▸ Assignment: Retype, exactly as they appear below, the lines between the line holding "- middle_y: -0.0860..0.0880" and the line holding "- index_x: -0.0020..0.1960", both ends included.

▸ Stored data:
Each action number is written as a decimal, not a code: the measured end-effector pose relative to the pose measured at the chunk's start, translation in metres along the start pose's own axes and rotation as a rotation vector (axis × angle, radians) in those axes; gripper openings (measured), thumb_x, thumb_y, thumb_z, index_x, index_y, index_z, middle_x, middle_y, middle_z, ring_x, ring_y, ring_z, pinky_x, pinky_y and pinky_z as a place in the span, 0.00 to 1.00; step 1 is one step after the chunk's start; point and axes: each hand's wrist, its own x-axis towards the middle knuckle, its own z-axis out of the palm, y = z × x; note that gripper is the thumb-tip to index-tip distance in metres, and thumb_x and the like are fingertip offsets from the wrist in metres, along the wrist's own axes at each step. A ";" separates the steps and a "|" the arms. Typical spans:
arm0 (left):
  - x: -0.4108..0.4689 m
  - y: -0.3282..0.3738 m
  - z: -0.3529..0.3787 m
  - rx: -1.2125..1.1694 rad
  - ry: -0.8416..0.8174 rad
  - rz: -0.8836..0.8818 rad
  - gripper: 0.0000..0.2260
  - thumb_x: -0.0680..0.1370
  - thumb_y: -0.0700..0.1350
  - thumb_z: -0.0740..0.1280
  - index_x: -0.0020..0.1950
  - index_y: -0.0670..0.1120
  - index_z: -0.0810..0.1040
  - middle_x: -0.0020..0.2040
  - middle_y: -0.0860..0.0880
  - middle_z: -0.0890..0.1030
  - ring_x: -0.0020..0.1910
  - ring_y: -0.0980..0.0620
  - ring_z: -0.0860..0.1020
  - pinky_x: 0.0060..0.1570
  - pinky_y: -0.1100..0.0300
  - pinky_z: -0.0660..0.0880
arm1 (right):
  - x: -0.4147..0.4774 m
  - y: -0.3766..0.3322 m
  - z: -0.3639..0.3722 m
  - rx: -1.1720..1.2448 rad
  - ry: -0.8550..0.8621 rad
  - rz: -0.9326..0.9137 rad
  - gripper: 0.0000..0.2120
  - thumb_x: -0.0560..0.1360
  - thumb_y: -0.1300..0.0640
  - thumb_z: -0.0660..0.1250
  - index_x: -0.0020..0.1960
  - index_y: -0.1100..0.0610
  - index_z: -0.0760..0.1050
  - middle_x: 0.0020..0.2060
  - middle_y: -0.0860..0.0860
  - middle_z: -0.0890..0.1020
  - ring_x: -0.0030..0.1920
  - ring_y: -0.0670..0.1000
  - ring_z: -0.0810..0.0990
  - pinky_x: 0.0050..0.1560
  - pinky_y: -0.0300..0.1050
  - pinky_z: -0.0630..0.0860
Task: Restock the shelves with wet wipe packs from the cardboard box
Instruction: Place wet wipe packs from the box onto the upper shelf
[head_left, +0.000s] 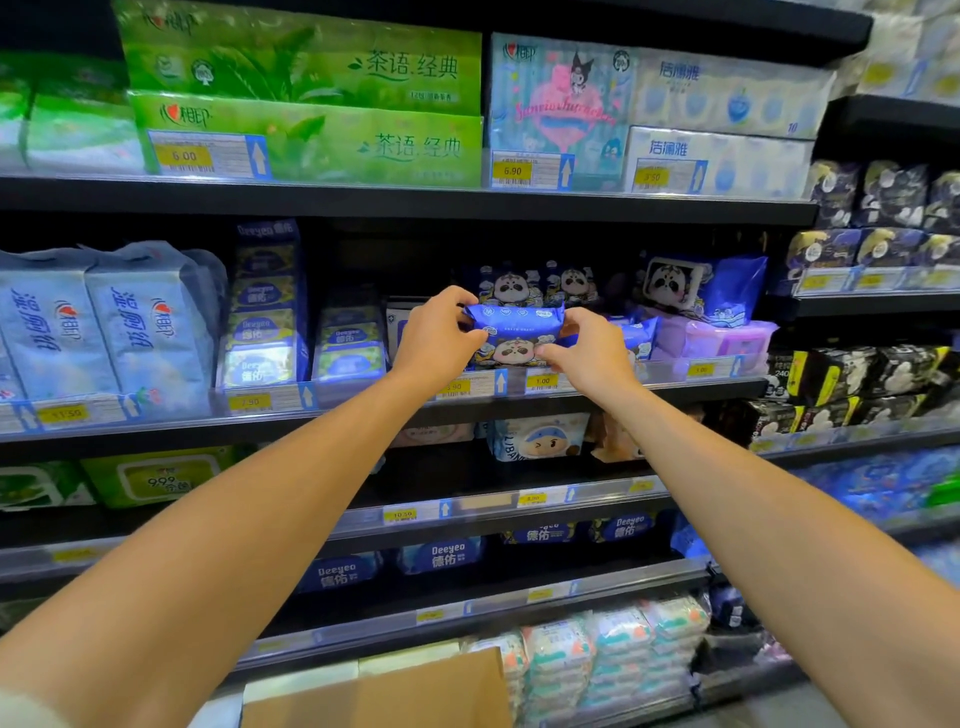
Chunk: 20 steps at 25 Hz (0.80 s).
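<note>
Head view: my left hand (439, 340) and right hand (584, 353) each pinch one end of the blue panda wet wipe pack (514, 330), which I hold just above the middle shelf (156, 441) edge. More panda packs (540, 286) stand at its 12 o'clock. The cardboard box (405, 691) is at 6 o'clock.

We see the shelves (363, 200) lit brightly and fairly evenly, with a cool bluish cast, glare on the green packs (301, 78) up top and deep shadow in the recesses behind the stock. The wide lens bows the shelf edges toward the corners, and the price labels (62, 413) and cardboard box (415, 691) look soft and smeared.
</note>
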 end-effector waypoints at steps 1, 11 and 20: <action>0.000 0.000 0.001 -0.001 -0.001 0.003 0.16 0.79 0.44 0.74 0.66 0.48 0.76 0.59 0.48 0.83 0.49 0.55 0.79 0.37 0.64 0.78 | 0.002 0.001 0.001 -0.022 0.002 -0.004 0.15 0.74 0.54 0.77 0.58 0.55 0.80 0.53 0.50 0.84 0.53 0.51 0.81 0.53 0.50 0.79; -0.005 -0.013 0.006 0.087 -0.026 -0.012 0.19 0.79 0.49 0.74 0.67 0.47 0.75 0.60 0.46 0.84 0.51 0.55 0.79 0.38 0.63 0.77 | 0.008 0.002 0.004 -0.176 -0.059 -0.011 0.11 0.73 0.52 0.77 0.47 0.57 0.79 0.41 0.51 0.82 0.42 0.53 0.79 0.40 0.47 0.73; 0.002 -0.011 0.014 0.118 -0.076 0.003 0.18 0.79 0.50 0.74 0.66 0.47 0.76 0.56 0.46 0.86 0.52 0.53 0.82 0.43 0.58 0.79 | 0.018 0.013 0.007 -0.302 -0.118 0.126 0.19 0.71 0.45 0.78 0.41 0.53 0.70 0.38 0.51 0.79 0.41 0.56 0.80 0.44 0.53 0.78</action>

▸ Answer to the problem:
  - middle_y: -0.0860..0.0880
  - middle_z: -0.0890..0.1030
  - ring_x: -0.0020..0.1910
  - ring_y: -0.0980..0.0620
  - ring_z: -0.0860..0.1020
  - pinky_x: 0.0060..0.1570
  - pinky_y: -0.1100..0.0300
  - pinky_z: -0.0660..0.0880
arm1 (right):
  - x: -0.4147..0.4774 m
  - y: -0.3766..0.3322 m
  - z: -0.3639..0.3722 m
  - rx: -1.1720..1.2448 rad
  - ry: -0.8550..0.8621 rad
  - rz: -0.9326..0.9137 rad
  - gripper: 0.0000..0.2120
  - thumb_x: -0.0560..0.1360
  - thumb_y: -0.1300..0.0640
  - thumb_z: -0.0660..0.1250
  - index_x: -0.0020..0.1960

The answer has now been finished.